言情 · 17分钟 · 综合评分 85.3分
借来的无名指
2026-07-02 · 装置·日常诡谲 种子·她替他保管的戒指,最后戴在别人手上
邰承葭把保温壶里的陈茶倒进搪瓷盆,茶叶贴着盆壁,像一层湿灰。门帘外是县医院后门,雨水从蓝棚边沿成串落下,砸在修鞋摊废轮胎上。她把小火炉拨到一档,等那只旧挂钟走到五点十七。
挂钟走得不准,慢三分半。只有这个时刻,它会准一次。
门帘被人掀开,塑料片互相撞,发出干巴巴声响。来人站在帘下甩伞,水点飞到玻璃柜上。不是宰正榛。
“修表?”邰承葭问。
女人点头,把一只男式旧表放在绒布垫上。表带断在最后一孔,皮面磨亮,铜扣边缘沾着黑绿锈。她用右手按住表盘,左手从包里摸零钱。右手腕处有一圈淡白旧痕,像被细线勒过,皮肤往上半寸偏冷白,往下半寸又是寻常血色。
邰承葭看了一眼,便去拿锥子。
“师傅,能换结实点吗?”女人说。
声音很普通。县城里每天下雨,每天有人在医院后门修伞、配钥匙、换电池。普通到不该让邰承葭把锥子拿反。

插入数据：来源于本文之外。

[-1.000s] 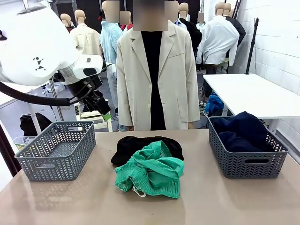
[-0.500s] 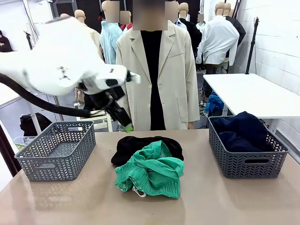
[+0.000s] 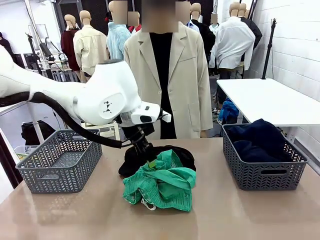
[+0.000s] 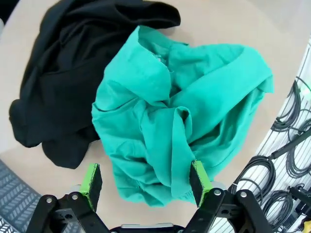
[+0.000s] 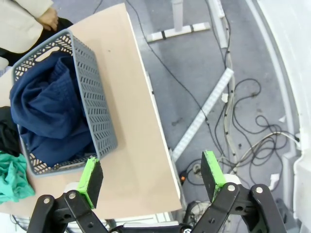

她把工具放回原位,重新拿起。桌面玻璃下压着两张旧票,一张去石渚镇,一张从石渚回县城。票角起毛,蓝墨褪成灰。宰正榛第一次来,也是这样的雨。他把一枚窄银圈放在她柜台边,不放进掌心,只用第二节指骨推过来。
“替我压一会儿。”他说。
他姓宰,县北宰家祠堂还挂着黑漆木匾,到他这一辈排正字。他不大像世家子,衬衫袖口常有木屑,鞋后跟一边塌。他在医院器械科修小推车,手上总带机油味。那枚银圈内侧刻着“正榛”二字,笔画小,刀口深。邰承葭问他为什么不戴着进去,他说那边不让带金属,又说不是贵东西,丢了也就丢了。
可他每周四都来取。
五点十七,他把戒指递来;五点三十九,他回来。二十二分钟。她替他放进柜台最下层抽屉,压在一只榛木烟盒里。烟盒本来装螺丝,后来空出一格,垫上旧眼镜布。那布洗过多回,晒不出太阳气,只剩肥皂和铁锈味。
他每次回来,先敲柜台左角两下。邰承葭不用抬头,也知道是他。她会把茶杯往外推半寸,杯耳朝左。他喝茶不用右手,右手无名指根有一道弧形疤,像小刀削错木料留下。端杯时,拇指压杯沿,中指托底,动作别扭,却稳。
有一年腊月,她切钥匙胚,砂轮咬住铜屑,崩开一道口。血从虎口冒出来,滴在钥匙齿上。宰正榛从门口进来,没说什么,掏出一卷医用胶布。胶布沾过他衣袋里木粉,贴不牢。他低头咬开一截,把自己衬衫袖口撕下,垫在她手下。
“下回别用左手压。”他说。
“你倒会教人。”她说。
他看着她那只被包成笨鸟翅膀的手,笑了一下,把那枚银圈放进烟盒。那天他回来晚了七分钟,额角有汗,外面却下着雪。他没喝茶,只把杯盖盖好,说:“太浓,伤胃。”
从那以后,邰承葭泡茶少放半撮。她自己喝着嫌淡,还是没改。
后来宰正榛有三周没来。第四周,医院后门换了新门禁,器械科搬去西楼,卖煎饼的瘸腿老骆说,宰家那小子调走了。又过几天,一个穿黑呢大衣的男人来柜台前,说要取戒指。他拿出一张盖章纸,章是宰家祠产理事会,红印压得重,纸背都凸起来。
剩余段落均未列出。